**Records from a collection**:
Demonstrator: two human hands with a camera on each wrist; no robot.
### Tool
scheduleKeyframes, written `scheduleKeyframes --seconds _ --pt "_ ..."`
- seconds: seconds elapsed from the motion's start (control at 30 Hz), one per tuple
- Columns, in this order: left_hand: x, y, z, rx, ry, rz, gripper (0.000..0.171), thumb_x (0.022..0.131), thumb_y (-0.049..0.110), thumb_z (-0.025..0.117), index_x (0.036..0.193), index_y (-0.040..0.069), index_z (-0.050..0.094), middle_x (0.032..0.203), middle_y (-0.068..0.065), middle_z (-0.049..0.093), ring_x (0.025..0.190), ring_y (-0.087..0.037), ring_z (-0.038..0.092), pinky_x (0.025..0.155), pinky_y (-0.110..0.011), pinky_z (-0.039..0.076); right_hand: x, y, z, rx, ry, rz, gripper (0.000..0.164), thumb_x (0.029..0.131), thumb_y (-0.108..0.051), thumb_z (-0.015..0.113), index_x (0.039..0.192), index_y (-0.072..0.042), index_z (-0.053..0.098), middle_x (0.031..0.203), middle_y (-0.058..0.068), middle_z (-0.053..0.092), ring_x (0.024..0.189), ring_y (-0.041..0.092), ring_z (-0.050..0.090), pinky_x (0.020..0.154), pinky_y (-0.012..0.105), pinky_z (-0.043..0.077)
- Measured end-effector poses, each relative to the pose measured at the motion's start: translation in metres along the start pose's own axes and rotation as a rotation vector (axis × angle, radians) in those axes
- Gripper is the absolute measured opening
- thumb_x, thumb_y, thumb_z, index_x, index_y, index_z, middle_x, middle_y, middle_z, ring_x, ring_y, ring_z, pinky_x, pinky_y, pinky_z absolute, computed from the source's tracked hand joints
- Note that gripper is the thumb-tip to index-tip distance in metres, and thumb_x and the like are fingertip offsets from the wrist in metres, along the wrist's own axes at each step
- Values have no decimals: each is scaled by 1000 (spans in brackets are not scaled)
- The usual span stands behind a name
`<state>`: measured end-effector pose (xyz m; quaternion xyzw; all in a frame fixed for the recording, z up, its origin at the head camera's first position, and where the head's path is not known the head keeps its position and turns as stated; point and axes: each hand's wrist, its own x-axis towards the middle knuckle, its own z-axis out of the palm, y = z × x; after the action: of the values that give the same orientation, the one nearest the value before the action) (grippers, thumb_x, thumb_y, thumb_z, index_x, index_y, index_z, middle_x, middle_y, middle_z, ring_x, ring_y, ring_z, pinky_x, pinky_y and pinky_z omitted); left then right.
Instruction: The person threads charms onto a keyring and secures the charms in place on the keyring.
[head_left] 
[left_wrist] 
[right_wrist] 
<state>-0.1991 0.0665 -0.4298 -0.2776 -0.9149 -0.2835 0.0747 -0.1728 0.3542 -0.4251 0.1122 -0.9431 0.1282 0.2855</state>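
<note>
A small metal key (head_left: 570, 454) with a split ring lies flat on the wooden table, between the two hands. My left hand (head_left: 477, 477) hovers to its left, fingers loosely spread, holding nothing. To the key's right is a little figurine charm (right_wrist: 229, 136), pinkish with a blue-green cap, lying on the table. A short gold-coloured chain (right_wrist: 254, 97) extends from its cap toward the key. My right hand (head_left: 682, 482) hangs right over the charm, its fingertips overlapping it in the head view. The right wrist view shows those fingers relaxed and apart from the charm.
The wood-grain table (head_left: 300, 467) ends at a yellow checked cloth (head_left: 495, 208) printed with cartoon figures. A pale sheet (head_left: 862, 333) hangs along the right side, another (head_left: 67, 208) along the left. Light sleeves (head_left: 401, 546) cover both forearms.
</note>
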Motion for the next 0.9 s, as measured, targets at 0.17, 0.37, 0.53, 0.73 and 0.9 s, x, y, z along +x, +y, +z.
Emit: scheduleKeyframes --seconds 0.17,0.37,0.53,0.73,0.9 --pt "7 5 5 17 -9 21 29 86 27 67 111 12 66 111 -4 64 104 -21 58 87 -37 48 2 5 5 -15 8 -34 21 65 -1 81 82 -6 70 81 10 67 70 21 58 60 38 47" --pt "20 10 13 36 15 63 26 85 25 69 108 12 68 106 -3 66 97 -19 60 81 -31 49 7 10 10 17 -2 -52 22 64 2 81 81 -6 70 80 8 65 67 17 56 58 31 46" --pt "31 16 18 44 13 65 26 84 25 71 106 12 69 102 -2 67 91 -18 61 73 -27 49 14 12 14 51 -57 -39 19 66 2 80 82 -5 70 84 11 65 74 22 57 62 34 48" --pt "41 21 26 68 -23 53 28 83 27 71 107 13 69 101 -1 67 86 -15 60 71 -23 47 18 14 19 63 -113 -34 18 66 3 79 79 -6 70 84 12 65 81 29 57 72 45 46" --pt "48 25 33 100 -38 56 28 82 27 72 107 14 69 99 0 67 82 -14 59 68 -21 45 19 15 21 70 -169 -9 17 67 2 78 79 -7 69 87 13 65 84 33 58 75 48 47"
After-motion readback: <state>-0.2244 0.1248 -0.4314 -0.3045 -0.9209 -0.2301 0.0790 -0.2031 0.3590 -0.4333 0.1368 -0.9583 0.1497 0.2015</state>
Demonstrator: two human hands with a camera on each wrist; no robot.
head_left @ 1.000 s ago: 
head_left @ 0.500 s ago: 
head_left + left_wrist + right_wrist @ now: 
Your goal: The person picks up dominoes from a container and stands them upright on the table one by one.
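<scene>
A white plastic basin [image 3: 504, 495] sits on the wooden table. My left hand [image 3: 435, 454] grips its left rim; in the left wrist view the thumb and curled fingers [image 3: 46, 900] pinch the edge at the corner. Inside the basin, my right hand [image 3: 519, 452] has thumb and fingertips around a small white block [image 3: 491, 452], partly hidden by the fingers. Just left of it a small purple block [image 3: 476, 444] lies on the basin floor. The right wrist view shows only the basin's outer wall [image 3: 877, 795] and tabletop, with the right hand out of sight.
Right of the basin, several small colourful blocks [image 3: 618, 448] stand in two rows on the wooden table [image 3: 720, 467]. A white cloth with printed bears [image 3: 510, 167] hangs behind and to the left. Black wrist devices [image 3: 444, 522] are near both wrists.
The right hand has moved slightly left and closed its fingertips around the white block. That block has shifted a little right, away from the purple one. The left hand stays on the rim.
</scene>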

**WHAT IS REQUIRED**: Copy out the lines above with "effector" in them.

**EXPECTED ANSWER**:
- Measured end-effector poses, each relative to the pose measured at the motion's start: translation in metres along the start pose's own axes and rotation as a rotation vector (axis × angle, radians) in those axes
`<state>`: measured end-effector pose (xyz m; quaternion xyzw; all in a frame fixed for the recording, z up, its origin at the head camera's first position, and where the head's path is not known the head keeps its position and turns as stated; point and axes: each hand's wrist, its own x-axis towards the middle knuckle, its own z-axis out of the palm, y = z × x; after the action: of the values that give the same orientation, the one nearest the value before the action) (grippers, thumb_x, thumb_y, thumb_z, index_x, index_y, index_z, middle_x, middle_y, middle_z, ring_x, ring_y, ring_z, pinky_x, pinky_y and pinky_z omitted); left then right.

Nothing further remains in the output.